While the Samaritans were coming to Jesus (4:30), the disciples were persuading him to eat the food they had brought (4:31). Just like Jesus did not drink the earthly water from the woman, so also he did not eat the earthly food. In conformity with the non-understanding of Nicodemus and of the Samaritan, his disciples too did not understand the spiritual truth in Jesus’ statement, “I have food to eat of which you do not know” (4:32). They understood it at the human level and therefore questioned among themselves, “Did anyone bring him food to eat?” (4:33). John’s literary pattern where Jesus makes a statement, which is misunderstood, prompting him to speak further for clarification, becomes visible again.16 Jesus now clarifies by saying, “My food is that I may do the will of him who sent me and may accomplish his work” (4:34). His source of life was in the accomplishment of the Father’s work.

The sending of the Son by the Father into the world is a familiar theme in John. The Father sent his Son (cf. 3:17, 34; 6:38; 7:18; 9:4). That is, the Son was sent from heaven (6:38) to save the world. However, John particularizes Jesus’ suffering and death on the cross as the means by which he accomplished the work of the Father (cf. 5:36; 17:4; 19:28, 30). Just like food nourishes all living beings, so also accomplishing his Father’s plan of salvation gives nourishment to Jesus (cf. Deut 8:3).

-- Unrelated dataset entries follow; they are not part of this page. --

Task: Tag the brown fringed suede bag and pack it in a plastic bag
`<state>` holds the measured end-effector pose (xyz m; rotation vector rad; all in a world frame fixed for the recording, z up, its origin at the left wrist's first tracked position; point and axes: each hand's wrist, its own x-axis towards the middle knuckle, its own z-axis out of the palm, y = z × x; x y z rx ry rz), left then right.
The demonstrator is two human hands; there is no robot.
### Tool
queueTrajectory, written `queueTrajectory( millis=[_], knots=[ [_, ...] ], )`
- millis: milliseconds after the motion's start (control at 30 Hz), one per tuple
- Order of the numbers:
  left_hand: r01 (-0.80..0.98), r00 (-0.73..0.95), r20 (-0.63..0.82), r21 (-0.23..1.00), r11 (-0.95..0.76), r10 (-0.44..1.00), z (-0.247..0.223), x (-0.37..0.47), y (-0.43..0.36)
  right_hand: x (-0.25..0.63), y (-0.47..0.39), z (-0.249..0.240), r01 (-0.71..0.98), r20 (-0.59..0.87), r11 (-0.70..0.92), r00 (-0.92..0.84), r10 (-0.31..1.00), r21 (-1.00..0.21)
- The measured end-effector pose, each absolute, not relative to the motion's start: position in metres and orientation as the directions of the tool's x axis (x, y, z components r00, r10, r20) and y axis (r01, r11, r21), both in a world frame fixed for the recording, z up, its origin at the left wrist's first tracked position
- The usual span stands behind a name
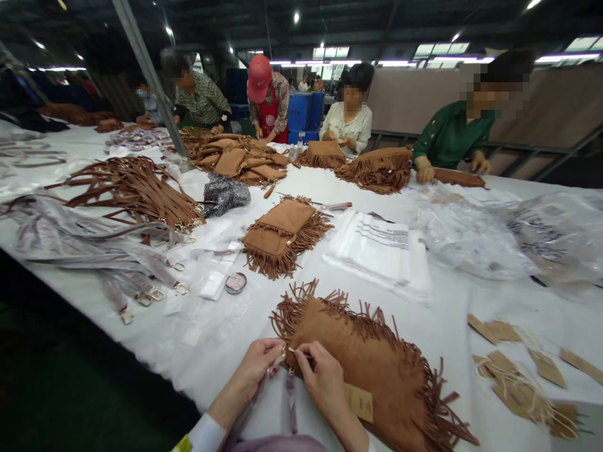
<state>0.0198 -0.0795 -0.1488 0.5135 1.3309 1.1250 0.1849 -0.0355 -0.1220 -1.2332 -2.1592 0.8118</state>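
Note:
A brown suede-like bag (353, 351) with long fringe lies on the table in front of me. At its left corner my left hand (258, 365) is closed in a pinch on a gold-coloured strap clasp. A strap in clear plastic (291, 402) hangs below the fingers. Just beside it, my right hand (324, 376) pinches something small and pale at the bag's corner, too small to name. Its wrist lies across the bag's lower edge, next to a tan paper hang tag (360, 402).
Wrapped straps (94, 242) and brown straps (136, 194) lie left. Ahead are fringed bags (282, 232), a small round dish (236, 283) and stacked white printed bags (377, 251). Paper tags (513, 376) with strings and clear plastic (475, 238) lie right. Several people work across the table.

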Motion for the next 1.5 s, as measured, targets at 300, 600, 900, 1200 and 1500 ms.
queueTrajectory(
  millis=[300, 600, 900, 1200, 1500],
  knots=[
    [-0.285, -0.104, -0.458, 0.864, 0.415, 0.883, -0.149, 0.018, -0.078, 0.169, -0.036, -0.132, 0.571, 0.201, 0.52, -0.527, 0.825, -0.635],
    [0.007, -0.317, -0.137, 0.989, 0.146, 0.938, -0.121, 0.013, -0.066, 0.174, -0.02, -0.115, 0.42, 0.146, 0.445, -0.577, 0.804, -0.791],
    [0.012, -0.261, -0.067, 0.997, 0.072, 0.963, -0.106, 0.027, -0.045, 0.165, -0.007, -0.113, 0.344, 0.018, 0.217, -0.5, 0.866, -0.914],
    [0.046, -0.185, -0.183, 0.98, 0.195, 0.965, -0.114, 0.021, -0.057, 0.168, -0.007, -0.121, 0.304, -0.073, 0.096, -0.501, 0.862, -0.948],
    [-0.198, -0.313, -0.245, 0.962, 0.19, 0.918, -0.128, 0.028, -0.056, 0.164, -0.009, -0.128, 0.335, 0.01, 0.168, -0.427, 0.904, -0.927]
  ],
)
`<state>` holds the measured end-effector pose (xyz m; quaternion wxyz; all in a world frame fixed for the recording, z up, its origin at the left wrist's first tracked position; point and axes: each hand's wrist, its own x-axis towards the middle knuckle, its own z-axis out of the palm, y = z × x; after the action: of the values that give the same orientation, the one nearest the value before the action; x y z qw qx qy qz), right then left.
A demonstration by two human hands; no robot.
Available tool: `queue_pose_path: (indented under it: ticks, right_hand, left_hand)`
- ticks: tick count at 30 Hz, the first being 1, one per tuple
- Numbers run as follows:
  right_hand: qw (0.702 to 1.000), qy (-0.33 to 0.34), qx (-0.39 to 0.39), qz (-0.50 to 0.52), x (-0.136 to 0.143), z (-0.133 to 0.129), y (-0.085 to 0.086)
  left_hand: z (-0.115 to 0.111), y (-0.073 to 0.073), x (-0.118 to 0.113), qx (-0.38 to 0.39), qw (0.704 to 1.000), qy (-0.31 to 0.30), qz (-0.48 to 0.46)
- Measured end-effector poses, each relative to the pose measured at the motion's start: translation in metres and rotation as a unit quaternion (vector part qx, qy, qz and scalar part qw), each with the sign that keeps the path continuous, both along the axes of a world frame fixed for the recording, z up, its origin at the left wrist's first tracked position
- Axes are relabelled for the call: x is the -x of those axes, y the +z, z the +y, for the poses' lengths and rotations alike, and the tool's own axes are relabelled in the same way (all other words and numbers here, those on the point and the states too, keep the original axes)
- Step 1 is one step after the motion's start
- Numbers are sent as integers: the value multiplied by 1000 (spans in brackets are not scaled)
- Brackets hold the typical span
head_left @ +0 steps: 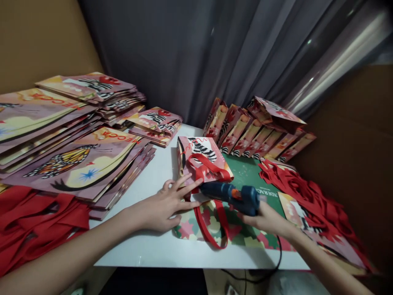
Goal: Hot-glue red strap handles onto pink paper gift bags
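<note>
A blue glue gun (229, 193) is held in my right hand (266, 219), its nozzle pointing left at the near edge of a small paper bag (205, 150). That bag lies on its side, with zebra stripes and red shapes printed on it. A red ribbon handle (208, 162) loops over the bag, and another red ribbon (210, 235) hangs toward me. My left hand (167, 207) rests with fingers spread at the bag's near left corner, touching the bag and the ribbon. Under the bag is a green and camouflage-patterned sheet (245, 231).
Stacks of flat printed bags (76, 164) fill the left side. Red ribbons (39, 221) lie at the near left, more red ribbons (307, 196) at the right. Standing bags (245, 133) line the back by a grey curtain (172, 53). A black cord (278, 258) hangs over the white table's (162, 252) front edge.
</note>
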<state>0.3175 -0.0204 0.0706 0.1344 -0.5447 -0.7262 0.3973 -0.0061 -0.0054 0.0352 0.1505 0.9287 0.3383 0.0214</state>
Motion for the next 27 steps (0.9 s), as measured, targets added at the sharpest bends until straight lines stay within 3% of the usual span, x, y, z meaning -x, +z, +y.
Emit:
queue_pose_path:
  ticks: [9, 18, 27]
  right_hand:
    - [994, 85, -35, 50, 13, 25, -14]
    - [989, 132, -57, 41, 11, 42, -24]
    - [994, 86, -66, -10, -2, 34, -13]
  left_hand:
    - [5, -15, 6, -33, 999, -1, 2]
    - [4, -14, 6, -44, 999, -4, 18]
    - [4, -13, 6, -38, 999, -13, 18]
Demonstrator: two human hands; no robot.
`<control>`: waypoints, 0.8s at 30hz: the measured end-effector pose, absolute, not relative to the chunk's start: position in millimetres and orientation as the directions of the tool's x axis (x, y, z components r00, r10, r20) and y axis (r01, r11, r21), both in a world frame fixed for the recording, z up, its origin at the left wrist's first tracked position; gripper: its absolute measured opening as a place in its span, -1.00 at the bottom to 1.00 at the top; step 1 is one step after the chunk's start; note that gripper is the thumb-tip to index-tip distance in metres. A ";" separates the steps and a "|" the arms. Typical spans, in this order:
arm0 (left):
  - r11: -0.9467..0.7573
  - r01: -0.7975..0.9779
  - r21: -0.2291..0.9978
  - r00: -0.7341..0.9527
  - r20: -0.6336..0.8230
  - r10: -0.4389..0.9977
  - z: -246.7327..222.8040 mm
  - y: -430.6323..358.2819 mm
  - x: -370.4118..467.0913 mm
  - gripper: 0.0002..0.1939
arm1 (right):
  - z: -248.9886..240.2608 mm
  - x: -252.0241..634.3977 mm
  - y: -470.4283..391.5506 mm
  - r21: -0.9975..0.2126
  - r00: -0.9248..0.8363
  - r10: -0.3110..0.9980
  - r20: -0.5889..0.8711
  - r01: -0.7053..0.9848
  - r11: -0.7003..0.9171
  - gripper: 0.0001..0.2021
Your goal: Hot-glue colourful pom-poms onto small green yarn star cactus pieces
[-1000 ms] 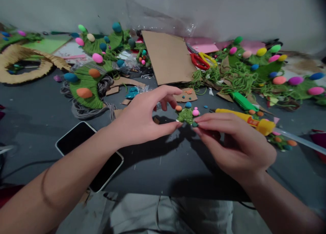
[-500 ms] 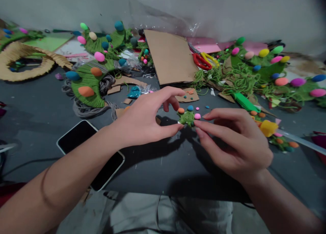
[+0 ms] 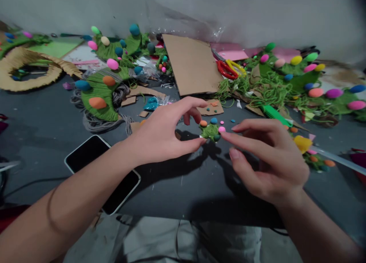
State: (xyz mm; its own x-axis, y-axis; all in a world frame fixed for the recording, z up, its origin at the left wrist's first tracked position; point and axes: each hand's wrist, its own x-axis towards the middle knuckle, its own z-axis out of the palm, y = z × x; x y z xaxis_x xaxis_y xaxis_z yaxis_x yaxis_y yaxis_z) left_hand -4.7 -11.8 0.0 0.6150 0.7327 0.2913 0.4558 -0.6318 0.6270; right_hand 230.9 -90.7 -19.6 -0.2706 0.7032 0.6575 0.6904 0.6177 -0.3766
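Note:
A small green yarn piece (image 3: 209, 132) with orange, blue, pink and dark teal balls round its edge sits at the middle of the view. My left hand (image 3: 168, 129) pinches its left side, the thumb at the lower edge and bent fingers by the orange ball (image 3: 203, 123). From the right, my right hand (image 3: 268, 156) reaches in with thumb and fingers apart. Its index fingertip is at the pink ball (image 3: 222, 129), just above the dark teal ball (image 3: 217, 137). Beyond the piece lie a tiny pink ball (image 3: 222, 122) and a tiny blue one (image 3: 233, 121).
A phone (image 3: 85, 152) lies partly under my left forearm. Behind are a cardboard sheet (image 3: 191, 64), red and yellow-handled scissors (image 3: 227, 69) and tangled green yarn (image 3: 265, 87). Larger green wrapped shapes with balls (image 3: 100, 91) stand left. A yellow-tipped tool (image 3: 303, 144) is beyond my right hand.
My right thumb has moved down and away from the index finger, and the hand has opened. The dark teal ball shows more fully on the yarn piece. My left hand has hardly moved.

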 end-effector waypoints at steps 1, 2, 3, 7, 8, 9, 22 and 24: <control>-0.632 0.452 0.629 0.614 0.295 0.732 0.0 -12.0 -4.7 -0.38 | -19.7 230.6 -90.7 -0.369 -0.289 0.701 0.652 0.686 0.626 -0.64; -0.634 0.446 0.632 0.614 0.300 0.730 0.1 -12.2 -4.8 -0.38 | -19.8 230.1 -90.7 -0.365 -0.304 0.701 0.645 0.684 0.632 -0.66; -0.635 0.441 0.634 0.613 0.304 0.729 0.1 -12.4 -4.8 -0.38 | -20.0 229.5 -90.5 -0.363 -0.313 0.702 0.639 0.683 0.634 -0.67; -0.629 0.445 0.637 0.615 0.293 0.732 0.6 -12.5 -4.5 -0.38 | -21.0 227.3 -89.4 -0.374 -0.316 0.715 0.624 0.683 0.628 -0.68; -0.629 0.446 0.637 0.616 0.291 0.732 0.7 -12.4 -4.4 -0.38 | -21.1 227.3 -89.3 -0.382 -0.314 0.720 0.619 0.681 0.625 -0.68; -0.629 0.448 0.635 0.617 0.290 0.732 0.9 -12.3 -4.4 -0.38 | -21.2 227.4 -89.3 -0.393 -0.312 0.723 0.616 0.673 0.626 -0.69; -0.706 0.422 0.569 0.599 0.409 0.688 -1.6 -12.0 -7.1 -0.40 | -23.9 232.9 -91.7 -0.513 -0.139 0.768 0.626 0.668 0.539 -0.49; -0.722 0.414 0.554 0.601 0.429 0.674 -2.2 -12.4 -7.4 -0.41 | -25.6 233.0 -90.2 -0.556 -0.084 0.791 0.607 0.666 0.497 -0.50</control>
State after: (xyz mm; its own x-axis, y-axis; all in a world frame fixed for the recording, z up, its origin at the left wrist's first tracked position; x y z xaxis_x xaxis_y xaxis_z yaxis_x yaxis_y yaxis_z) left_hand -7.4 -12.4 -2.2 0.6008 0.6742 0.4295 0.4144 -0.7221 0.5539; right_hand 233.0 -90.2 -25.6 -0.0844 0.7906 0.6065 0.6663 0.4974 -0.5556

Jesus now unveils to his disciples the present possibility for them to fulfill God’s mission of bringing many into God’s new society (4:35; cf. 20:21). He does this by reminding them of a common saying that there are yet four months for the harvest to come (4:35a).17 Normally it took four months from the end of sowing to the beginning of harvest.18 However, in the case of God’s mission, the opportunity to liberate people from bondage and to bring them into the new community is already present. The metaphorical saying of Jesus, “Lift up your eyes and see the fields that they are already white for harvest” (4:35b), is to give awareness to his followers of the existing opportunity for ministry. The “fields” may indicate the people and “being white for harvest” metaphorically implies their readiness to receive Jesus’ words and believe in him. The word “harvest” denotes the currently available season to involve oneself in Christ’s work of compassion (Matt 9:36–38; Luke 10:2). The “harvest” time also indicates the time of judgment given to the evildoers at the end-time (Matt 13:24–30, 36–43; Mark 4:26–29). The salvation in Jesus contains in itself also condemnation for those who do not believe in him. Jesus calls his followers to participate in the harvest.